▶ **INFORMATION PROVIDED**:
*****

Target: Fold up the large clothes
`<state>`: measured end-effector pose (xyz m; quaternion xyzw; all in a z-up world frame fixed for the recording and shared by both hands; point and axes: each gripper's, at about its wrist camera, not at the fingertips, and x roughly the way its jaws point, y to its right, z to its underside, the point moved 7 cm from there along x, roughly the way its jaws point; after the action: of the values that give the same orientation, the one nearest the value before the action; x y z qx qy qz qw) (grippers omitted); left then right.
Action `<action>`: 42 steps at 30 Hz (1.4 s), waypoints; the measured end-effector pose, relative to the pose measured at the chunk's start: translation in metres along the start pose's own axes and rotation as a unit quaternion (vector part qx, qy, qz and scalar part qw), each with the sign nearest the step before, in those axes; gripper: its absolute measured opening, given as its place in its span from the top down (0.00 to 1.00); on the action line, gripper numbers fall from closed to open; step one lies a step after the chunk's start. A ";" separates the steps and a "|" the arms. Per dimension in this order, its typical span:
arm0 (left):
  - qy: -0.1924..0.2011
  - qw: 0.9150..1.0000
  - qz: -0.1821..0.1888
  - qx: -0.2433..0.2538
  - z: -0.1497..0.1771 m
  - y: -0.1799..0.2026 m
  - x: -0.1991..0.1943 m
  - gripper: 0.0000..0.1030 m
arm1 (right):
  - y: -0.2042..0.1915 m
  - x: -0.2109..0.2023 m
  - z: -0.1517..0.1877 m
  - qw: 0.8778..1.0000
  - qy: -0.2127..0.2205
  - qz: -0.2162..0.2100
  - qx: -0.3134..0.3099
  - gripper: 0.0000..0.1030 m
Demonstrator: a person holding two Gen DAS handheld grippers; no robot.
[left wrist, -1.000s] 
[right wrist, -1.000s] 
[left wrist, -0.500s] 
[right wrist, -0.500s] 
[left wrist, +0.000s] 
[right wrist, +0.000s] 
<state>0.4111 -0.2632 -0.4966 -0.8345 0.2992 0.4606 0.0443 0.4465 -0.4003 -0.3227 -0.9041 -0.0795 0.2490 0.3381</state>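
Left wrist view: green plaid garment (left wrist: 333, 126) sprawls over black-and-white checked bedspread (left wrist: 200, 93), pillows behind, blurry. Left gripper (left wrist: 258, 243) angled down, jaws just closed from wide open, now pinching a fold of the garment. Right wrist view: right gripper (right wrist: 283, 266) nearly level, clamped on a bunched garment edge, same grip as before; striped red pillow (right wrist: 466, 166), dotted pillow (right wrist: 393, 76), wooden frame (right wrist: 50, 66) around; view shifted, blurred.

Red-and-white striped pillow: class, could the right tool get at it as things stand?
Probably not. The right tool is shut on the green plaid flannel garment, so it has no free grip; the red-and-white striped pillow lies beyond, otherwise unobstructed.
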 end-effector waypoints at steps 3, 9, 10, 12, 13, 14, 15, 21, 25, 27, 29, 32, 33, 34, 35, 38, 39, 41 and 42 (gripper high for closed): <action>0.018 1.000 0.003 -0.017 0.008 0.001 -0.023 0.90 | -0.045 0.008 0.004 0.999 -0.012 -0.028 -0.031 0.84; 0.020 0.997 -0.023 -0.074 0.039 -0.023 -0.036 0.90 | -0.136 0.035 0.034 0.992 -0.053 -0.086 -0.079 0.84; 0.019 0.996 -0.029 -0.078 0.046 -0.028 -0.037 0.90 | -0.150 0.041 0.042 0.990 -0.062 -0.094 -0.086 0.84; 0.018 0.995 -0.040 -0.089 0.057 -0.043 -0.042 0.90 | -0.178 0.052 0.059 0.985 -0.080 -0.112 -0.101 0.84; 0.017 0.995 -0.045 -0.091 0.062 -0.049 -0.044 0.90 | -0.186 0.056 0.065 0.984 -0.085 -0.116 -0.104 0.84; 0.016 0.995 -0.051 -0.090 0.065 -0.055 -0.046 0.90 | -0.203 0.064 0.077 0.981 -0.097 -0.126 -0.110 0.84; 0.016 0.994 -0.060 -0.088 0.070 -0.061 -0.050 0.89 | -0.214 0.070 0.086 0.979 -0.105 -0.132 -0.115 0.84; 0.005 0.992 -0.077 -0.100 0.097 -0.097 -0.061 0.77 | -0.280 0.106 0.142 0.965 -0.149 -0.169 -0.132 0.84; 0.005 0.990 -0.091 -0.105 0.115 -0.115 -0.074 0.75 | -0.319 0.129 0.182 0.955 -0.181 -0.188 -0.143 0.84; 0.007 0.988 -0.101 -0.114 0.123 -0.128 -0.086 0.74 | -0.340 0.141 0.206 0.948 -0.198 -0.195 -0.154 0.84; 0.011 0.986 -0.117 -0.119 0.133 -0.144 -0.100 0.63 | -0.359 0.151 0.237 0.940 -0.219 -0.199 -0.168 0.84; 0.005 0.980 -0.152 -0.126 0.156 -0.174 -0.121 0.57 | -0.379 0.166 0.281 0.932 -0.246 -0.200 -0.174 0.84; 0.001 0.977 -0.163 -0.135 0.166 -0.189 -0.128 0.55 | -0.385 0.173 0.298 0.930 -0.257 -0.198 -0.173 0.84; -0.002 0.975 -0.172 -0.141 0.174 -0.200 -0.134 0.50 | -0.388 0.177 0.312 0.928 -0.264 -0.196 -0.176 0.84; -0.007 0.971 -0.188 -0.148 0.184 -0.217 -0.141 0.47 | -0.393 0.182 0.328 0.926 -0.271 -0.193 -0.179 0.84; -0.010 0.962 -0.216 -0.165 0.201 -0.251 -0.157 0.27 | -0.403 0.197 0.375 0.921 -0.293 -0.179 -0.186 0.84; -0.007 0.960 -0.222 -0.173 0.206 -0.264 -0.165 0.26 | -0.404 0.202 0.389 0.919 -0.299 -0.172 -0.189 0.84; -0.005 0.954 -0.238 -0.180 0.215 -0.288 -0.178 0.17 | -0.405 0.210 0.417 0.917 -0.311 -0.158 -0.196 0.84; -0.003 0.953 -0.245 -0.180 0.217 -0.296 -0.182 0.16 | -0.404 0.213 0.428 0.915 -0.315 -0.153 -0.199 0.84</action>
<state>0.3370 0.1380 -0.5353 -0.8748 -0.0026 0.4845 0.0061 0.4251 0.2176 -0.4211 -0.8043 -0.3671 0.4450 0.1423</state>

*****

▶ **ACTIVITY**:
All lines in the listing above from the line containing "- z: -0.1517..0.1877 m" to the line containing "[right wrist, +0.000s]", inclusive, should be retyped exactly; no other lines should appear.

▶ **EXERCISE ANSWER**:
  - z: -0.1517..0.1877 m
  - qw: 0.8778..1.0000
  - qy: -0.2127..0.2205
  - qz: -0.2162..0.2100
  - qx: -0.3134..0.3099
  - gripper: 0.0000..0.1030 m
Demonstrator: a person holding two Gen DAS handheld grippers; no robot.
[left wrist, -1.000s] 
[right wrist, -1.000s] 
[left wrist, -0.500s] 
[right wrist, -0.500s] 
[left wrist, +0.000s] 
[right wrist, +0.000s] 

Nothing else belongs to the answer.